By Joe Smydo
When her 12-year-old cat needed an antibiotic a year ago, Karen Sable went, of all places, to a grocery store.
The Munhall, Pa., resident picked up Colby’s prescription at a Giant Eagle pharmacy for no charge — it was one of the grocer’s free antibiotics — and the ailing kitty unwittingly joined a marketing revolution.
Pet medications, once the domain of veterinarians, are increasingly available at grocers, chain pharmacies, specialty pet stores and retailers such as Wal-Mart and Target, all of which are finding the $7.6 billion-a-year pet-med market to be the cat’s meow.
Instead of paying whatever their vets charge — and doctors have been criticized for big markups — pet owners now can shop for the best prices and rack up retailer loyalty points in the process.
In addition to getting some antibiotics for free, for example, Giant Eagle customers earn “fuelperks” on certain pet-med purchases. Rite Aid, which offers pet medications at some stores, offers discounts through its “Rx Savings Program.” Target customers can apply pet-med purchases to a promotion offering 5 percent off a day’s purchases.
Some stores, such as Giant Eagle, which began marketing the service in 2012, mainly dispense the pet-appropriate doses of medications their pharmacies carry for people. Others, such as Target, carry those medications plus drugs manufactured exclusively for pets.
Target rolled out pet medications on a limited basis in 2010. Now, according to its website, the retailer sells about 70 medications for cats and about 100 for dogs, a list that includes antibiotics and antifungals, pain relievers and parasite-killers and drugs for the eyes, gallbladder, heart, liver and thyroid.
Pet owners still have more options because of a jump last year in the number of online pharmacies and in the number of lower-costing generic drugs that hit the market.
Putney Inc., a manufacturer of pet generics in Maine, last year ranked 290th on Deloitte’s list of the 500 fastest-growing technology-related companies in North America. Putney has five medications on the market and another 20 medications in development.
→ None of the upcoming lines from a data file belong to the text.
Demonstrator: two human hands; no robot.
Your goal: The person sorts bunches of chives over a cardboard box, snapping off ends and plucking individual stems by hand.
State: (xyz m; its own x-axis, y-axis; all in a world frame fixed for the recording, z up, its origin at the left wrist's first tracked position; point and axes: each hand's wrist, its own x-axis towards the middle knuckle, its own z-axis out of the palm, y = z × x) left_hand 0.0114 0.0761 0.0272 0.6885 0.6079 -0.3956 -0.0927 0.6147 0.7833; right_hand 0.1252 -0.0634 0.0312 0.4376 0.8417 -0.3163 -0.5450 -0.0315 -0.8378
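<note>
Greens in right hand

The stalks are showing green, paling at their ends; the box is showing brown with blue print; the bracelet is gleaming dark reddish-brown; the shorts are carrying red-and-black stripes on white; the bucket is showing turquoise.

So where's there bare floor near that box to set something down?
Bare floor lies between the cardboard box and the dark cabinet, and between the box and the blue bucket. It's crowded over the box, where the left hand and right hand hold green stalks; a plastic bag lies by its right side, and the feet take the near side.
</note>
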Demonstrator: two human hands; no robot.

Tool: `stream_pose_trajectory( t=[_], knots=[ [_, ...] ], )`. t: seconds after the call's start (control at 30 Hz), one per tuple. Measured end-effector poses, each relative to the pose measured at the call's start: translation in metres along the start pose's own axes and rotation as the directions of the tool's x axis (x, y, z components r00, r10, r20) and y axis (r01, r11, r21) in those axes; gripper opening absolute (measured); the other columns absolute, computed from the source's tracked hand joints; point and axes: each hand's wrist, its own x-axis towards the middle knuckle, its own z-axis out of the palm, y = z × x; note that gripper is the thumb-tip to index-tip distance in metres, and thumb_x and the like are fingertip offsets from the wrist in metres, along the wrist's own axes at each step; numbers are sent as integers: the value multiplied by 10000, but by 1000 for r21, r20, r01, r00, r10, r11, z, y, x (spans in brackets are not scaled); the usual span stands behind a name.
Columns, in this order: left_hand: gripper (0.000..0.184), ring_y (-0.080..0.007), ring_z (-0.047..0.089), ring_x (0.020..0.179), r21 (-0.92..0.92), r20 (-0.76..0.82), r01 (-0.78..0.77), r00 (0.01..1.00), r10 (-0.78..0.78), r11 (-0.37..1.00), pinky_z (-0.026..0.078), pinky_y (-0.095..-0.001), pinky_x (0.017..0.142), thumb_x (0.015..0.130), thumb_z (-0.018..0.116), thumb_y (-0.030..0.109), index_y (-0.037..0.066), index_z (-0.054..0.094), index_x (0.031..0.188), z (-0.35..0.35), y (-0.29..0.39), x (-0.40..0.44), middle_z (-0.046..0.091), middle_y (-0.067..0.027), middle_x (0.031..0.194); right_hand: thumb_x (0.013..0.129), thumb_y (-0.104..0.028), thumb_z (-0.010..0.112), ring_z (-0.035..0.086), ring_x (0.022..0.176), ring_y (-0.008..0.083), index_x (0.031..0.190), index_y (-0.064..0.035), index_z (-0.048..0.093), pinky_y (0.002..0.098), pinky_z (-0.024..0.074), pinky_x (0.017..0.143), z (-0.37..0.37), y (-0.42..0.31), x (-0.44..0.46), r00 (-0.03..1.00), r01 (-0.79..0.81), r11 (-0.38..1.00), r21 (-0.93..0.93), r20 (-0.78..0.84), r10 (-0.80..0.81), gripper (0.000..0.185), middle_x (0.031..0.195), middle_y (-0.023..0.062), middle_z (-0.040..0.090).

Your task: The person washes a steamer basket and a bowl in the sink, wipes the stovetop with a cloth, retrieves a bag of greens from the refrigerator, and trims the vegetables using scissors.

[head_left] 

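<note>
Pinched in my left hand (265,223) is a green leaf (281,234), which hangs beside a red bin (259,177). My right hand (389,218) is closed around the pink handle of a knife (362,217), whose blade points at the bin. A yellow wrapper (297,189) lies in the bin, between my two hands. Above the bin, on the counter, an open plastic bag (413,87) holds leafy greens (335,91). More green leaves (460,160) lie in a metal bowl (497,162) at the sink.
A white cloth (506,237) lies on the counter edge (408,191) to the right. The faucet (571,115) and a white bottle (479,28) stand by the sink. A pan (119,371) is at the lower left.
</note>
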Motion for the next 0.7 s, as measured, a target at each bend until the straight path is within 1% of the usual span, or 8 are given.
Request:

Currently, it says, 93 percent of pet medications lack lower-costing generic equivalents.
United Networks of America says pet owners can rack up savings — as much as 75 percent in some cases — with a Pet Drug Card that can be used like a coupon for the pet-appropriate doses of human medications. United Networks, which offers similar programs for other kinds of products, says it has tens of millions of card-holders and uses that clout to negotiate discounts with manufacturers and retailers.
Independent pharmacies have their own niche with the individualized preparation of medications for pets that require special doses, need liquids instead of pills, or insist on special flavors. Murray Avenue Apothecary in Pittsburgh has about 15 flavors — including liver, cheese, grilled or baked chicken, tutti frutti and marshmallow — for finicky pets.
“We have one dog who likes bubble gum,” pharmacy owner Susan Merenstein said.
The changing landscape reflects pharmaceutical companies’ desire to expand their sales channels, retailers’ hunger to cash in on a profitable market and the willingness of cost-conscious pet-owners to step out on their vets.
“Let’s go find a better price,” said George Puro, a New York pet-industry analyst, summing up the consumer mindset.
Sable, owner of Pet Emergency Training LLC, which teaches CPR and first aid for animals, said she supports a wider market because high medical costs sometimes force people to give up their furry companions.
Bernadette Kazmarski, a Carnegie, Pa., resident who has rescued 60 cats, said she has purchased medications from pharmacies when doctors didn’t stock what she needed or charged what she considered too much. Today, she said, she uses a Carnegie pharmacy for pet medications and her own prescriptions and once had to tell the uncertain pharmacist, “It’s my turn now.”
Puro said pet insurance programs, which have begun to leave their own industry footprints, aren’t driving the proliferation of medication outlets. Rather, he said, high-cost medications may be pushing some pet owners into insurance programs.
Puro, who recently completed a state-of-the-industry report for the market research publisher Packaged Facts, said the evolving marketplace has upset some veterinarians. According to a video on Putney’s website, medication sales account for as much as 35 percent of gross revenue at some practices.